Anyways, there is a new rumor going around now that it will come out in November, of this year.


----------



## Zombie-F (Apr 12, 2004)

Hoo boy Raxl, you crack me up. The new G'n'R CD did come out... I like to call it Velvet Revolver.


----------



## RAXL (Jul 9, 2004)

Actually, there is a "new" GnR record out there right now. At least, a record with Axl and Izzy. It's called "Hollywood Rose: The Roots of Guns 'n' Roses", and has a bunch of old stuff like Shadow of your Love, and a bunch of remixes  of the songs on the record. 

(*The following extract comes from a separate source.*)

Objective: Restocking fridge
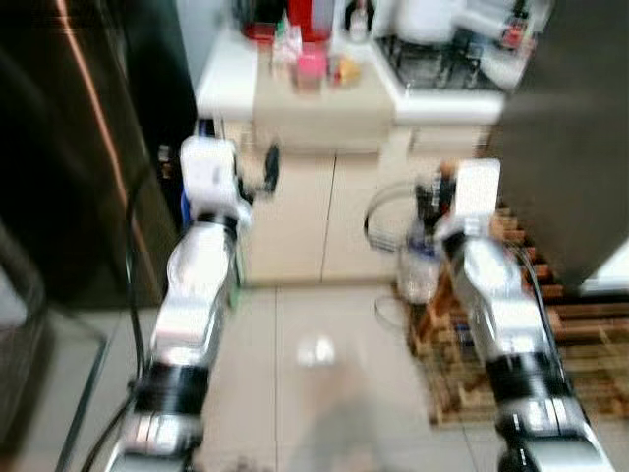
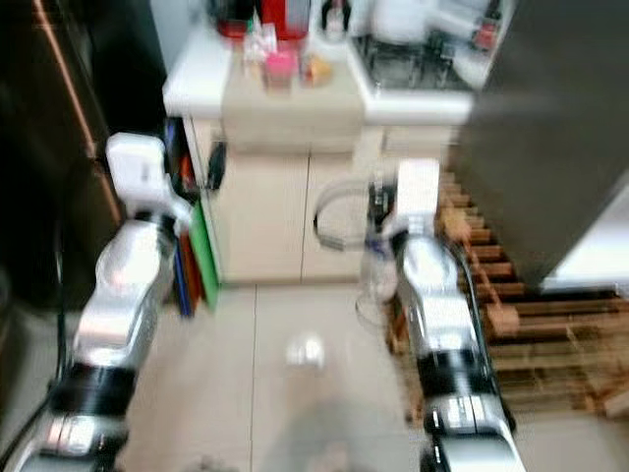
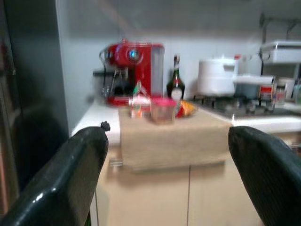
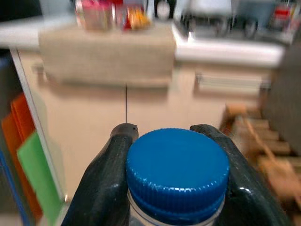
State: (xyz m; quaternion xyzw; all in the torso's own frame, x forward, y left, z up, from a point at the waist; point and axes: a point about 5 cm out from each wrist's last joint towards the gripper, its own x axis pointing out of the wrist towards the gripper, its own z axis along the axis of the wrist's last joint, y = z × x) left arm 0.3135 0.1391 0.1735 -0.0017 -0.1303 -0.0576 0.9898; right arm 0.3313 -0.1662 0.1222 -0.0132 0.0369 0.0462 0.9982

How is that Velvet Revolver album anyways? I haven't picked it up yet.


----------



## Zombie-F (Apr 12, 2004)

It's the best thing any of the Guns members have done since G'N'R ended A DECADE AGO, and I dare say it's the best any of them have done since Appetite.


----------



## Sinister (Apr 18, 2004)

I second what Zombie just said. I picked this up a week ago, and I'll be damned if there's one bad song on it. Good driving tunes! The Gunners are laying down the heavy tracks fast n' furious, while Scott Weiland vocals are as good as anything he did with STP.


----------



## Non Compos Mentis (Apr 14, 2004)

RAXL said:


> Actually, there is a "new" GnR record out there right now. At least, a record with Axl and Izzy. It's called "Hollywood Rose: The Roots of Guns 'n' Roses", and has a bunch of old stuff like Shadow of your Love, and a bunch of remixes  of the songs on the record. .


Is it any good? I've a heard a song off it on the radio. Is it worth buying?


----------